Courtesy of Amanda and Josh Zurawski

It's hard for the couple to believe how they have been impacted by this. "When the Texas law got passed and then when Roe v. Wade was overturned, of course I was furious and I didn't agree with it," says Amanda. But I didn't think it would really impact me personally. I never in my wildest dreams thought that the laws that I was so angry about would also pose a threat to my life and prevent me from accessing safe healthcare in 2022 in the United States of America."

Now they have seen firsthand how these laws have unintended effects: blocking not just abortion, but safe access to health care.

"Josh and I are very fortunate that we have great health insurance," says Amanda. "We live in a big city, we live close to a hospital, We have wonderful healthcare team family, family. I mean, we truly are the best-case scenario. And look what happened." She knows that many others will not be as fortunate.

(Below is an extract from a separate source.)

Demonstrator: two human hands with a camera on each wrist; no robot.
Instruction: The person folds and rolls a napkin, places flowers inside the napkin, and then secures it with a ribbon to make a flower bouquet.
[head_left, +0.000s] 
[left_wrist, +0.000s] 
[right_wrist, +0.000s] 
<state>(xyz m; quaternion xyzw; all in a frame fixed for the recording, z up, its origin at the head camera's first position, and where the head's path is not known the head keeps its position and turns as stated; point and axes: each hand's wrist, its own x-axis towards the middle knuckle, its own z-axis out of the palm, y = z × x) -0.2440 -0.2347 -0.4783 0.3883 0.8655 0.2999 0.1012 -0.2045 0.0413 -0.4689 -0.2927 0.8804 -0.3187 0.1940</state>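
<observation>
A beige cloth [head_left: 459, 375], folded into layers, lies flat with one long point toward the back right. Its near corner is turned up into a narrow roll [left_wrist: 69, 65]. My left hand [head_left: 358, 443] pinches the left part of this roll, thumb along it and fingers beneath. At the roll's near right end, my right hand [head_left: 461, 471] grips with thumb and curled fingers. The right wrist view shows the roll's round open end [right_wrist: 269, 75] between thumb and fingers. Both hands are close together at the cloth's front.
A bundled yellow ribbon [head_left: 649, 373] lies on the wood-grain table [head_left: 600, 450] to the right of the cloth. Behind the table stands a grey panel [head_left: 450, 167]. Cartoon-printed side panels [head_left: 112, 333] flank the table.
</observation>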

Amanda continues to face long-term implications from the bacterial infection and is undergoing surgery next week. "The scar tissue in my uterus is so severe that they have to go in to surgically remove it," she says. "And that is a result of the infection that I developed because I had to wait three days to get healthcare."

She continues: "We don't know the extent of that damage. We don't know if I'm permanently damaged to the point that I can't carry children, that my eggs are harmed."

Still, the couple, who both work in the tech industry, remain hopeful.

"We will be parents one way or another," says Amanda, adding that they named their late daughter Willow after the tree known for its strength. "I don't know what that's going to look like and I don't know how we're going to get there, but we will be parents someday."